To assess the effects of early part-time sick leave on return to work (RTW) and sickness absence among patients with musculoskeletal disorders, a randomized controlled trial «Viikari-Juntura E, Kausto J, Shiri R ym. Return to...»1 was conducted in six occupational health units of medium- and large-size enterprises in Finland. Patients aged 18–60 years with musculoskeletal disorders (N=63; 97 % of those females; mean age 44 years) unable to perform their regular work were randomly allocated to part- or full-time sick leave. In the former group, workload was reduced by restricting work time by about a half. Remaining work tasks were modified when necessary, as specified in a "fit note" from the physician. The main outcomes were time to return to regular work activities and sickness absence during 12-month follow-up.

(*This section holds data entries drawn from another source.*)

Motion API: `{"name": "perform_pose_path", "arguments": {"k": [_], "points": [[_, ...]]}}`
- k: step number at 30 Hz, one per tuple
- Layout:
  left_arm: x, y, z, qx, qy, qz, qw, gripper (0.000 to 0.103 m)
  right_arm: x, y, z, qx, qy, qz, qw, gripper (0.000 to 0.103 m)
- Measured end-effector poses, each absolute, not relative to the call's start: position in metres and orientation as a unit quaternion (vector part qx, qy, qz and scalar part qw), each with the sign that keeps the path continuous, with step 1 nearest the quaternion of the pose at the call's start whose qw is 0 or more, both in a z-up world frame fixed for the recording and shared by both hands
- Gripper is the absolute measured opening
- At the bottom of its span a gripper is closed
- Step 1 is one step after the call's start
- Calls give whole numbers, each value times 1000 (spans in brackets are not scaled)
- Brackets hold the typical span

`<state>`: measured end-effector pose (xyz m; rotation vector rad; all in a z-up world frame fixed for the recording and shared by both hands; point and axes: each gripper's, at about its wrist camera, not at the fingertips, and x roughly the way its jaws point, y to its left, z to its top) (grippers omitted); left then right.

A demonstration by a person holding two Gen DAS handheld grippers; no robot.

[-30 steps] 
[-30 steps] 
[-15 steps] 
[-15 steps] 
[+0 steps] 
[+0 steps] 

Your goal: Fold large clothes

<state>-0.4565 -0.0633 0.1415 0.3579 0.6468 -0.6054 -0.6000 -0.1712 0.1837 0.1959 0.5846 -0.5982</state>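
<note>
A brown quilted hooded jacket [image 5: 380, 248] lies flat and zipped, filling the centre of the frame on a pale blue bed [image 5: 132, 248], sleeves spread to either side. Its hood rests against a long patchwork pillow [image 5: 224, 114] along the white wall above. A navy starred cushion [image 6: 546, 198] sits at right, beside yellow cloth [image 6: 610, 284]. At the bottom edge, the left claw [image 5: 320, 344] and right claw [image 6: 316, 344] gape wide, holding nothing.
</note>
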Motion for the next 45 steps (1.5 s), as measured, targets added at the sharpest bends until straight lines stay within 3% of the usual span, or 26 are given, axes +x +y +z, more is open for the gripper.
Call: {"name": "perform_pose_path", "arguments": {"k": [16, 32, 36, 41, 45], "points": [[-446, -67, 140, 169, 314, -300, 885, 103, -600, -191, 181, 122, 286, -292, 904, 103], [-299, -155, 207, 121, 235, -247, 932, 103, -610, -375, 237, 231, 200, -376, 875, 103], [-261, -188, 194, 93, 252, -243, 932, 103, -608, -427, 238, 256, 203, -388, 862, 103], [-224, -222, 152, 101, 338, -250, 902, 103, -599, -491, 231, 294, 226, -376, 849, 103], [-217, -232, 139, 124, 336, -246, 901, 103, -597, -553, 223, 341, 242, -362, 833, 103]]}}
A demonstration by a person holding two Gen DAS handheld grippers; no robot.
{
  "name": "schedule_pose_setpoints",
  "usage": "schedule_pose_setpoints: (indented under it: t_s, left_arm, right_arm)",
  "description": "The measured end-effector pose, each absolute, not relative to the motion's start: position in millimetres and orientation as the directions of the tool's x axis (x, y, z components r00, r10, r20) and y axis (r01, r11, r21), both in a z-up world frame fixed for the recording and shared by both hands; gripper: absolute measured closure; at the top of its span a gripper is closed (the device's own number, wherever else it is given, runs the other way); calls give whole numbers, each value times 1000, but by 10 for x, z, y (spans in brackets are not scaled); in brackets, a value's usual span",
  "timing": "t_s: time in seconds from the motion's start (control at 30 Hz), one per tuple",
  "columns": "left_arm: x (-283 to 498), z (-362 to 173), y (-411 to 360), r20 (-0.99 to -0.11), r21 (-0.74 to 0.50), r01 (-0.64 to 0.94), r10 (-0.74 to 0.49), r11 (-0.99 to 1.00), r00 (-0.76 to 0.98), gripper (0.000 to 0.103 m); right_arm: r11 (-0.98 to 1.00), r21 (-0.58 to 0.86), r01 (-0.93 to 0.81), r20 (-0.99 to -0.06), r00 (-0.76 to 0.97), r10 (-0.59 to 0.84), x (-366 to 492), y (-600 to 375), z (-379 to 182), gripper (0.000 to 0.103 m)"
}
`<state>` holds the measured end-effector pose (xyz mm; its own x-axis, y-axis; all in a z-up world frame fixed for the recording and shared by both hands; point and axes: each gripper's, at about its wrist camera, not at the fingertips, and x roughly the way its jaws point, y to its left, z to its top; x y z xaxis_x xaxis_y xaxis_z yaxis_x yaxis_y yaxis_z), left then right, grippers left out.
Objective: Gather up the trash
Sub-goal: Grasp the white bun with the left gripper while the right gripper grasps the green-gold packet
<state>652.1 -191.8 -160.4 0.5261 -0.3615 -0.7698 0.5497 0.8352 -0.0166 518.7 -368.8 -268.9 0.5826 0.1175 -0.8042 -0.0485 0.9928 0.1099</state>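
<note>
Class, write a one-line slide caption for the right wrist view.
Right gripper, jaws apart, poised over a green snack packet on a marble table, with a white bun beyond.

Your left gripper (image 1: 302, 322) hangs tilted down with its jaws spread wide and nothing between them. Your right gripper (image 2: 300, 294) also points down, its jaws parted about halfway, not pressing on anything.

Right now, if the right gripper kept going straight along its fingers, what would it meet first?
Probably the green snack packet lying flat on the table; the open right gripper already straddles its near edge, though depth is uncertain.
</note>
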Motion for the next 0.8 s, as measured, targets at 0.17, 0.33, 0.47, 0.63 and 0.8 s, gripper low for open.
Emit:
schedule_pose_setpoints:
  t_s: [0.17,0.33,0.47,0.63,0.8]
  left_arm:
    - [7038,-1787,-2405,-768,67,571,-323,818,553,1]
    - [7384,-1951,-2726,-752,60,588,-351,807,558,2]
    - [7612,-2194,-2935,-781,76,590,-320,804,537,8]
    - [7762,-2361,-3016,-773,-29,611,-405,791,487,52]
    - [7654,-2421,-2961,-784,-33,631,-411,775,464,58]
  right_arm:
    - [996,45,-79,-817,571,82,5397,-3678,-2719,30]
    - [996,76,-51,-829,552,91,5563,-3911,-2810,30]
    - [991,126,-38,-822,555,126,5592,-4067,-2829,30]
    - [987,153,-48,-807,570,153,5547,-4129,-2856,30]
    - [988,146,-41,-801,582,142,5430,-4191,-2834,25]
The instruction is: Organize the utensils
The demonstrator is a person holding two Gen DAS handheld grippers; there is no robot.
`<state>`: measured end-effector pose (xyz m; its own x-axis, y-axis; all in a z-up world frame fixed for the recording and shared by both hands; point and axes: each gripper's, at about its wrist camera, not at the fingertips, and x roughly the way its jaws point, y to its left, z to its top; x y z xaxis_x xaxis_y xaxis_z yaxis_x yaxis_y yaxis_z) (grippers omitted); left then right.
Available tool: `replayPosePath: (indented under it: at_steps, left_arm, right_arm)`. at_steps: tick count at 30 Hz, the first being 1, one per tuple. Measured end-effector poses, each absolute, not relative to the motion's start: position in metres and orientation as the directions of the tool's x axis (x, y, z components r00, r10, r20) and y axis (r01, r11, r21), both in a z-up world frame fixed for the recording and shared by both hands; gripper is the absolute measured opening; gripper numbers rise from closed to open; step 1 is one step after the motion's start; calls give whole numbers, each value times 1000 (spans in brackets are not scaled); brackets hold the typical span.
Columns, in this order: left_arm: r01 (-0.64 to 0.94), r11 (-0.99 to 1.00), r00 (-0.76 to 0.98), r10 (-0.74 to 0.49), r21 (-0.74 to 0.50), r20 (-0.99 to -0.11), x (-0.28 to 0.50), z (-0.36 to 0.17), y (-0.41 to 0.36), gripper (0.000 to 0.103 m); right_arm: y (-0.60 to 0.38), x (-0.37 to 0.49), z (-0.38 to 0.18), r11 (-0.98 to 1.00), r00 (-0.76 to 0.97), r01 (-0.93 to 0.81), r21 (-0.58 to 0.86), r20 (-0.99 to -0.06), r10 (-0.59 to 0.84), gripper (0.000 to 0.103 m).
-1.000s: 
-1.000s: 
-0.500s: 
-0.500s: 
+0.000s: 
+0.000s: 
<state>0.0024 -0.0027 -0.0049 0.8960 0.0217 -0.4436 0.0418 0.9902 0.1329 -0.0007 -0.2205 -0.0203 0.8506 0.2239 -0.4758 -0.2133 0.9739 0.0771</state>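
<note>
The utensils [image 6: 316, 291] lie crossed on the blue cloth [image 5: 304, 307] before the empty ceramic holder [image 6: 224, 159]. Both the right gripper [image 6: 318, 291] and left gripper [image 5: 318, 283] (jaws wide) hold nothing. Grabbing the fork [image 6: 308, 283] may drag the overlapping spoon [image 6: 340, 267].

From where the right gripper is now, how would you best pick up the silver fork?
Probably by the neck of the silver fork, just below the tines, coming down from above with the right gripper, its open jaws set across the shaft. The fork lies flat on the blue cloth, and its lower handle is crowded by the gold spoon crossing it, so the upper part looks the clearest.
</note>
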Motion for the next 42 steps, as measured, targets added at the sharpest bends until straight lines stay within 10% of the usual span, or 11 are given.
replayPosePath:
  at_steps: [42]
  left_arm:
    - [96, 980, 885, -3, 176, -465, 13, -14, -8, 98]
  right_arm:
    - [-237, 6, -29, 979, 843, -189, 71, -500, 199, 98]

The inclusion criteria were: employees 18–60 years of age with a permanent or long-term contract, working full-time (37–38 hours per week) or nearly full-time (≥30 hours per week), who had not been on sick leave due to their musculoskeletal health problem for >2 weeks during the preceding month and >30 days during the preceding 3 months. A further inclusion criterion was that there were no plans for surgical treatment requiring >1 week of sickness absence and no plans for other longer absence.
Subjects were excluded if they experienced acute infections, symptoms due to a major accidental injury, suspected occupational injury or disease, active inflammatory arthritis, malignant tumor diagnosed or treated during the preceding year, coexisting severe mental disorder, or pregnancy. Also subjects with very severe pain (>7 on a scale from 0–10) or pain interfering severely with sleep (>7 on a scale from 0–10) were excluded.
Time to RTW sustained for ≥4 weeks was shorter in the intervention group (median 12 versus 20 days, P=0.10). Hazard ratio of RTW was 1.76 (95 % CI 1.21–2.56) when adjusted for age, pain interference with sleep and previous sickness absence at baseline. Total sickness absence during the 12-month follow-up was about 20 % lower in the intervention than the control group (16 vs. 20 % of follow-up time; NS).